June 26, 2016
I loved learning all of these milestones.
I always thought my whistle was a fail, until last week.
Lo and behold, I can actually whistle quite well. I just couldn't hear it.
What was once a very faint whistle now sounds to me much like all of the birds I'm now hearing.
I learned to snap in a fort that my best friend and I made from the tall grass in an empty lot near our houses.
That night, after long day of learning to snap, I went home, and went to bed.
I practiced my snapping until I fell asleep.
It wasn't a loud snap, but I was proud I could do it at least a very little bit of a snap with my right hand.
My left hand was another story. I tried, but for some reason, I just could not get my fingers to snap at all on my left hand.

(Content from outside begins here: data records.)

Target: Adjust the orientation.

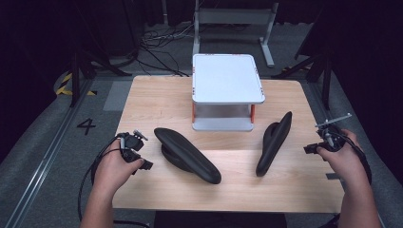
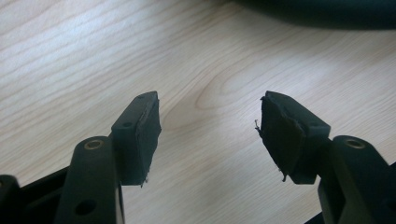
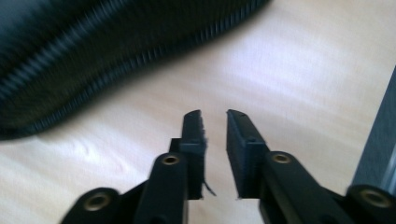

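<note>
On the wooden worktop, two black shoes lie on their sides near the middle: the left shoe and the right shoe. A white two-tier stand sits behind them at the far edge. The left tool hovers near the left edge, jaws wide and empty. The right tool, beside the right shoe, shows a narrow gap, holding nothing.
</note>
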`<state>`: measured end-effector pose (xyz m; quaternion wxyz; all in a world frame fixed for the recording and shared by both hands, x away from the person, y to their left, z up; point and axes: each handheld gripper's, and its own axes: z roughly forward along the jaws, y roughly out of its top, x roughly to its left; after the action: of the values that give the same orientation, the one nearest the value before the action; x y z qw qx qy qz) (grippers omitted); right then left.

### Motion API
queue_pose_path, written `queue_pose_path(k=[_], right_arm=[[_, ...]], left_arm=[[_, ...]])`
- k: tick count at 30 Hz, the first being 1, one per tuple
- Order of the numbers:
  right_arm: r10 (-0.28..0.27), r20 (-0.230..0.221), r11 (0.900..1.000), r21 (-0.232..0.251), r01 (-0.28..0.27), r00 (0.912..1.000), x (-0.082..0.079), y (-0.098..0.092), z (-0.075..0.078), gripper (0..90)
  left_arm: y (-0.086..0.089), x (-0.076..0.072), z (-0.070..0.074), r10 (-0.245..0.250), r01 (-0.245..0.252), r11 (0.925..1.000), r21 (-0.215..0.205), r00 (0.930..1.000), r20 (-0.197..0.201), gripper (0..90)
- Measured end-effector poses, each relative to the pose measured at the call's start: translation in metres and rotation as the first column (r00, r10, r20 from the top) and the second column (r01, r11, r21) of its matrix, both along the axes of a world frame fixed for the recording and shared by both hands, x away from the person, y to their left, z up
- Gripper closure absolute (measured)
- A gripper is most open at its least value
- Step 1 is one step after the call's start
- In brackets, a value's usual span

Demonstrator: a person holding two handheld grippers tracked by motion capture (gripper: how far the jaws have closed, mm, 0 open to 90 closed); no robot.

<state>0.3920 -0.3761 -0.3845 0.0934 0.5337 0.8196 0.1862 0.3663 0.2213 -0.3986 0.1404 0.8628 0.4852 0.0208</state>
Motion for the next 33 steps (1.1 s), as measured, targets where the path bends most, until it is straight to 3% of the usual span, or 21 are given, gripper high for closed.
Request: queue_pose_path(k=[2, 6, 10, 17, 20, 28, 33], right_arm=[[0.008, 0.005, 1.0, -0.018, -0.008, 1.0, -0.001, 0.0, 0.0, 75.0], [0.014, 0.012, 1.0, -0.003, -0.014, 0.9998, -0.001, 0.002, -0.001, 73.5], [0.029, 0.012, 1.0, 0.004, -0.029, 0.9995, -0.001, 0.005, -0.004, 72.9], [0.017, 0.025, 1.0, 0.026, -0.018, 0.9995, -0.005, 0.002, -0.002, 72.7], [0.015, 0.026, 1.0, 0.025, -0.016, 0.9995, -0.006, 0.0, -0.003, 72.9], [0.015, 0.022, 1.0, 0.022, -0.016, 0.9996, -0.007, 0.001, -0.006, 72.8], [0.01, 0.023, 1.0, 0.017, -0.01, 0.9997, -0.012, -0.001, -0.006, 72.5]], left_arm=[[0.0, 0.0, 0.0, 0.005, -0.005, 1.0, 0.008, 1.0, -0.001, 38.2], [-0.003, 0.001, -0.002, 0.002, -0.001, 0.9999, 0.012, 0.9998, -0.022, 38.7], [-0.014, 0.003, -0.009, -0.044, 0.043, 0.999, -0.013, 0.9941, -0.099, 53.3], [-0.028, 0.006, -0.009, -0.106, 0.106, 0.9943, 0.0, 0.9923, -0.064, 70.3], [-0.039, 0.006, -0.008, -0.147, 0.146, 0.989, -0.024, 0.9873, -0.059, 75.2], [-0.051, 0.012, -0.009, -0.165, 0.164, 0.9862, -0.024, 0.9862, -0.019, 76.3], [-0.058, 0.016, -0.016, -0.187, 0.186, 0.9824, -0.014, 0.9808, -0.056, 71.9]])
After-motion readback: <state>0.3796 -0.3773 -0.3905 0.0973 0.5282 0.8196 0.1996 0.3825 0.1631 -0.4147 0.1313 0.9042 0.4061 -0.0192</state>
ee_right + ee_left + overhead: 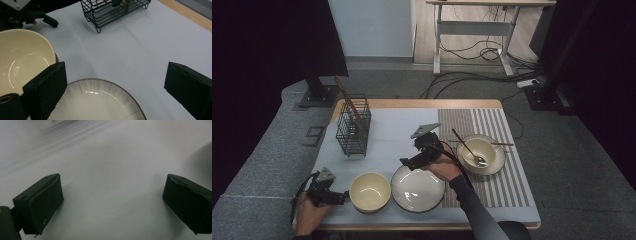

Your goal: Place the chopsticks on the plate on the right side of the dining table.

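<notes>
Looking down from the high view, the right gripper point(406, 161) hovers at the far rim of the grey plate point(418, 189), while the left gripper point(345, 196) sits just beside the cream bowl point(370, 191). In the left gripper view, jaws spread over bare table point(107, 157). In the right gripper view, jaws spread wide above the plate point(97, 102), holding nothing.

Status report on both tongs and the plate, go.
Left tongs open, beside cream bowl. Right tongs open, empty, over grey plate far rim. Wire rack well beyond, nothing in the way.
</notes>
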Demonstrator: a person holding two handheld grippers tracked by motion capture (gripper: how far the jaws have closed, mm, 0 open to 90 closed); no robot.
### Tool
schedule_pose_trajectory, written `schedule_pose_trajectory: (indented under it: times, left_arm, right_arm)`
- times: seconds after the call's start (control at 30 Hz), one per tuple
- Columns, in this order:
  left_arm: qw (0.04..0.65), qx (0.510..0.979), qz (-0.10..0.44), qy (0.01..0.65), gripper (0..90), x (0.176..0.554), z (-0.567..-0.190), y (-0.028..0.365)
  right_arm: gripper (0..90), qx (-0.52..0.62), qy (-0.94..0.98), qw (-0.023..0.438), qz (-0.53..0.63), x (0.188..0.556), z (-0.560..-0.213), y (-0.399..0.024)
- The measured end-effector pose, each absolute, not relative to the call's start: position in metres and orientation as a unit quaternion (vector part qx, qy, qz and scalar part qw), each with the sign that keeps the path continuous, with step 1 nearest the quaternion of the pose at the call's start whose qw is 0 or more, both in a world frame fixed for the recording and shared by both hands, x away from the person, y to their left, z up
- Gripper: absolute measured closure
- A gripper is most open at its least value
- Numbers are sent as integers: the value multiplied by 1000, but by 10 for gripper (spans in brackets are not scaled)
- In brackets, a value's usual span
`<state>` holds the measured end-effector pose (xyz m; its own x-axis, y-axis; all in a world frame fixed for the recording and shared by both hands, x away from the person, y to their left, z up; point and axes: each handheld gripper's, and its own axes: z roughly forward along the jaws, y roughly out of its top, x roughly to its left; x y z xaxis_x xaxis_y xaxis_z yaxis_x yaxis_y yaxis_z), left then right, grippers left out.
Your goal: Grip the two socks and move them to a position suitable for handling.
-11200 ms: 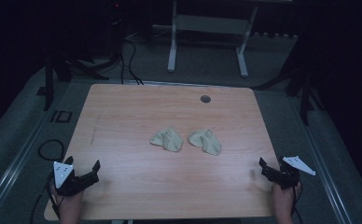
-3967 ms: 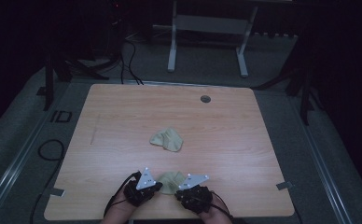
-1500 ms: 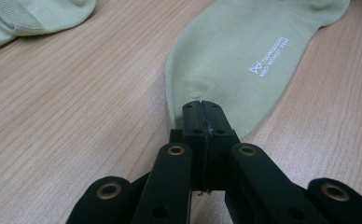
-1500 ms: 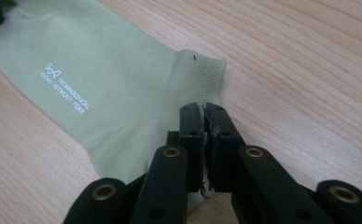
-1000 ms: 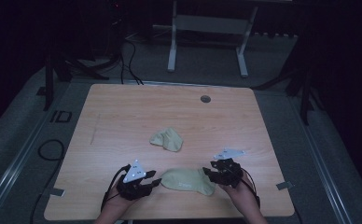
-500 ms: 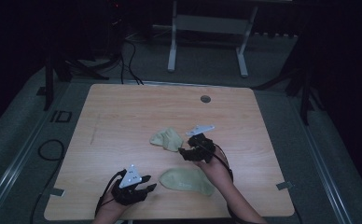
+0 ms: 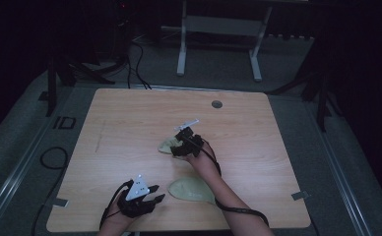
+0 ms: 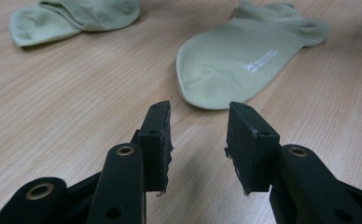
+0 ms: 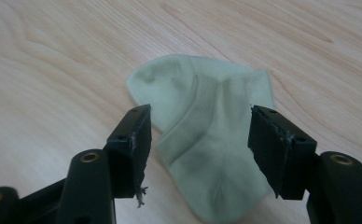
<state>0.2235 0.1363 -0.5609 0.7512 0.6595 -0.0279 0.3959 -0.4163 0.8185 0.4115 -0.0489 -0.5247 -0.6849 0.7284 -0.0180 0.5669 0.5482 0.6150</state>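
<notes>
Right gripper (image 9: 195, 154) jaws wide over crumpled sock (image 9: 207, 140) at frame centre, soft, limp, light, pinch its ribbed cuff; left gripper (image 8: 198, 140) parted, empty

Wooden table (image 7: 105, 123) (light grain) carries flat sock (image 7: 193, 189) and crumpled sock (image 7: 167, 145).
</notes>
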Motion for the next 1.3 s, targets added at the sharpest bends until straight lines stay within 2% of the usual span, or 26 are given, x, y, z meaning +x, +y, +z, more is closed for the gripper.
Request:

For years, when I would go to bed, I would practice snapping my fingers!
I finally accepted that I was snapping deprived in my left hand.
What a shock to hear what a snap really sounds like!
Not only that, but both hands could snap!
I decided to snap to see what I could hear.
I could hear my right hand slightly snap. Not like I hear it with hearing aids, but exactly like I heard it my whole life.
Nothing.
I did this over and over.
Still nothing.
My left one must fall into the pitches I can't or nearly can't hear.
Now, with the aid of digital hearing devices, I now hear my finger snapping on both hands. *See note below
* I have three residual sounds in my right ear that I can hear in the low tone. These residual did all of the work for me my whole life. My left hand the sound likely falls into the deaf sounds and my right hand must have some of the residual sounds that I was able to sort of hear. Cool stuff now that I understand it all better as time has gone by.